> What to do
Pictures in the data below are not part of the copy; transcribe everything else exactly.

----

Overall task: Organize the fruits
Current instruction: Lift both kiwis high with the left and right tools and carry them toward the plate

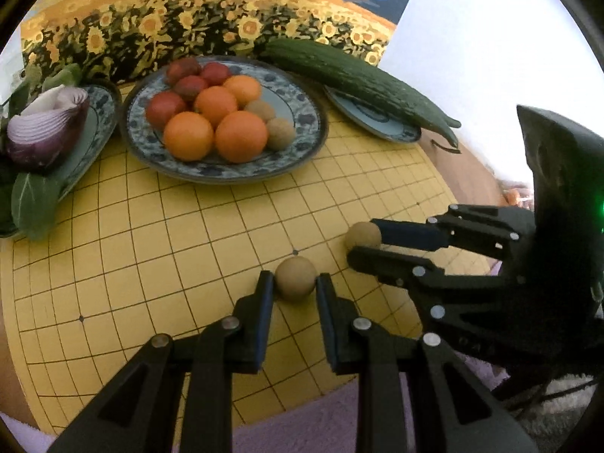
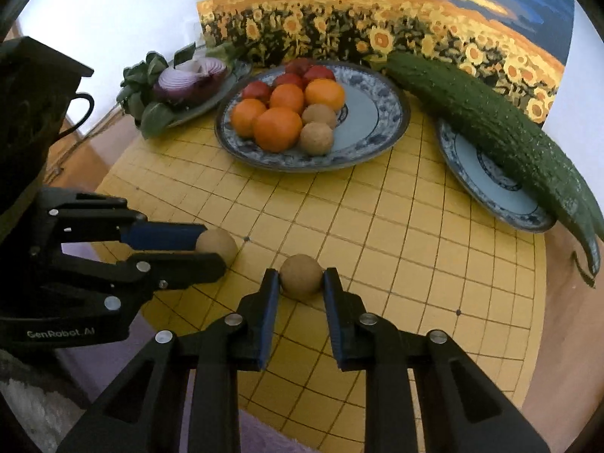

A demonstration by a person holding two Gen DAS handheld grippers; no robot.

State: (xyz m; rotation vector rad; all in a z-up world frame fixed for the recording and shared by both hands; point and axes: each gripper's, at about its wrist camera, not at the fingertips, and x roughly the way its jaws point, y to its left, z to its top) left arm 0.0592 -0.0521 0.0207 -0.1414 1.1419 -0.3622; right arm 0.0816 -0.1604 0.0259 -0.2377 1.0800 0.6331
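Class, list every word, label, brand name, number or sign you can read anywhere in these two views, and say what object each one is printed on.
"GenRobot.AI": pale lettering on the black body of the left gripper, seen in the right wrist view.
No other text can be read: the patterned plates, the yellow grid board, the sunflower painting and the right gripper show no words or numbers.

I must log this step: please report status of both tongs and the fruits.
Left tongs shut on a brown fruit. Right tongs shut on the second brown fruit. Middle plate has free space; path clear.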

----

> Output
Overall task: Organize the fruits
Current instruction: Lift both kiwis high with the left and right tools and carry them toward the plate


A demonstration by a person holding two Gen DAS handheld grippers; no robot.

State: (xyz m; rotation vector rad; all in a z-up world frame fixed for the recording and shared by both hands; point and axes: each gripper's, at about its wrist camera, not at the fingertips, and x roughly the way its jaws point, y to its left, z to its top) left arm 0.0592 -0.0521 0.0207 -0.1414 1.1419 -0.3622; right arm 0.0816 -0.1604 0.0259 -0.2377 1.0800 0.6331
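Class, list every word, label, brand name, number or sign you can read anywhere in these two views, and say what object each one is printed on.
"GenRobot.AI": pale lettering on the black body of the left gripper, seen in the right wrist view.
No other text can be read: the patterned plates, the yellow grid board, the sunflower painting and the right gripper show no words or numbers.

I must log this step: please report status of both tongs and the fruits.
Left tongs shut on a brown fruit. Right tongs shut on the second brown fruit. Middle plate has free space; path clear.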

This answer leaves nothing further to address.